Como quem se deslocasse pelo tacto nas trevas

«Nessa noite, após a retirada de Rosa Mística, a dor de novo a atacá-la, Ester, e agora sem tréguas. Já no entanto não lhe restava nenhuma dúvida. Que, com ela, os sentimentos, uma coisa lenta sempre, os sentimentos, lenta e labiríntica. Como quem se deslocasse pelo tacto nas trevas. Como quem caminhasse às cegas?
Sentada com a luz apagada e mergulhada em meditação, sentia-se subitamente exaltada, Ester, tal se tivesse febre. Uma exaltação que lhe vinha do facto de a mestra-dos-estudos, nesse passo, estar ainda mais cega que ela. Quem diria?
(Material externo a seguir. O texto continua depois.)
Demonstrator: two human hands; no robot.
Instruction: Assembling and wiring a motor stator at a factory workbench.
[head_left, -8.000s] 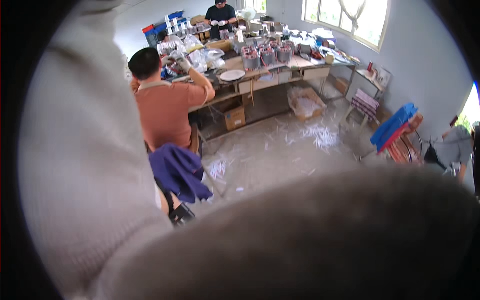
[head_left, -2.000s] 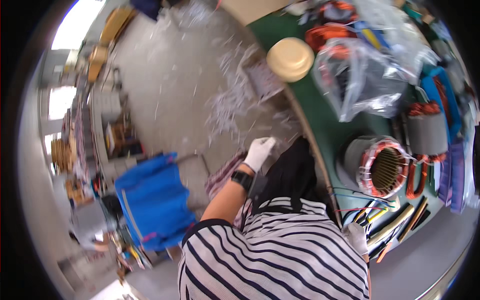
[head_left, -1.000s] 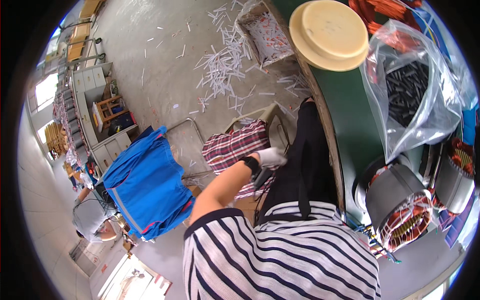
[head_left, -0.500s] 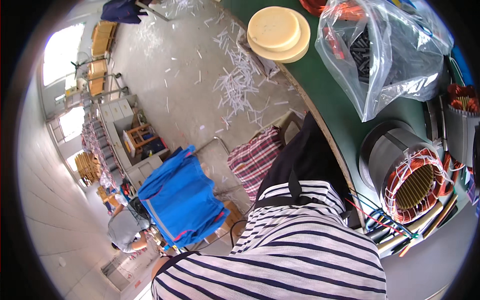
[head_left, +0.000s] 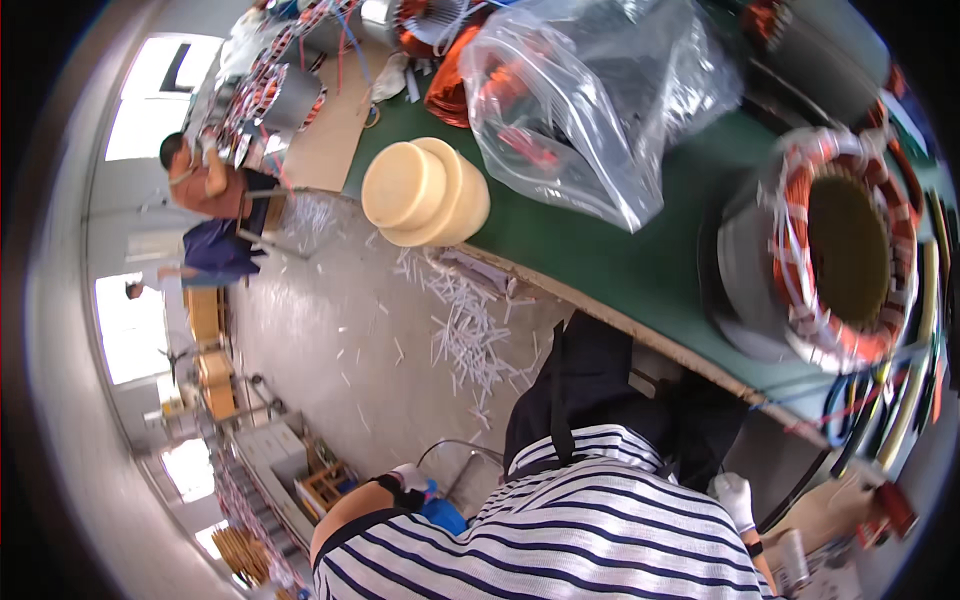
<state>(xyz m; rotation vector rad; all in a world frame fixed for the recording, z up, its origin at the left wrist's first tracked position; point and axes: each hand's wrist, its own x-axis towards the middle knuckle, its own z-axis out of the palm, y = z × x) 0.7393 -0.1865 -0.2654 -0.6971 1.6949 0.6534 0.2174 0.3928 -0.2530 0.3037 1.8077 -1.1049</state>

Rosa que se gabava de ler nos olhos das criaturas. Perversidade da minha parte, estou a ser perversa... Vingança. É isso. Estou a vingar-me da mestra. A vingar-me de Macau? A nossa professora consta que vai casar com um oficial, a nossa professora! tresouvira certo dia a uma aluna. E Gandhora: Você sai com militares à noite, é? Extraviado o sono, a professora-de-inglês ora se deitava ora se sentava na cama. As desconfianças de Rosa quanto a Mr.Hó. E Mr. Hó afinal... Os seus chás com o chinês rico nada mais que um disfarce, um despiste. E tudo por mera casualidade. Pois, com ela, sentimentos e acções igualmente, tudo sem nenhum pé, sem nenhuma previsão. O contrário do que se dava com a vizinha de quarto, Xiao toda propósitos, toda proporções. Assim, porque a professora chinesa, semana sim semana não, ia visitar o padrinho a Hong Kong, o colégio inteiro ciente de que era o padrinho e que devia ser visitado. Xiao Hé Huá e a sua aura de coerência e de equilíbrio. A sua pura personalidade chinesa: confuciana? Os chineses acreditando que àquilo que inevitavelmente tinha de ser correspondia outro aquilo. Assim sobre um bom repasto um solene arrotar, e nos dia de jejum borboletas no estômago. Ela, no entanto, Ester... À toa, ando por aqui à toa, ando ao deus-dará. Deus? Mas teria Deus algum cabimento nesses embuços, nesses embustes? Deus era a paz e a paz jamais provinha de perfídias. Senhor, o que eu não daria para receber a paz! Graças dessas, contudo, exigiam renúncia. Mais que renúncia, destemor. Eu amanhã a sair à rua sem nenhuma reserva. A desafiar Macau, amanhã. Aceitando-me, eu, reconhecendo-me, em Macau. Amanhã...»


5 comentários:

  1. Já deu para ver que é um grande fã de Maria Ondina Braga e de Irene Lisboa. Eu gostei de ler a Maria Ondina Braga e gosto imenso da Irene Lisboa.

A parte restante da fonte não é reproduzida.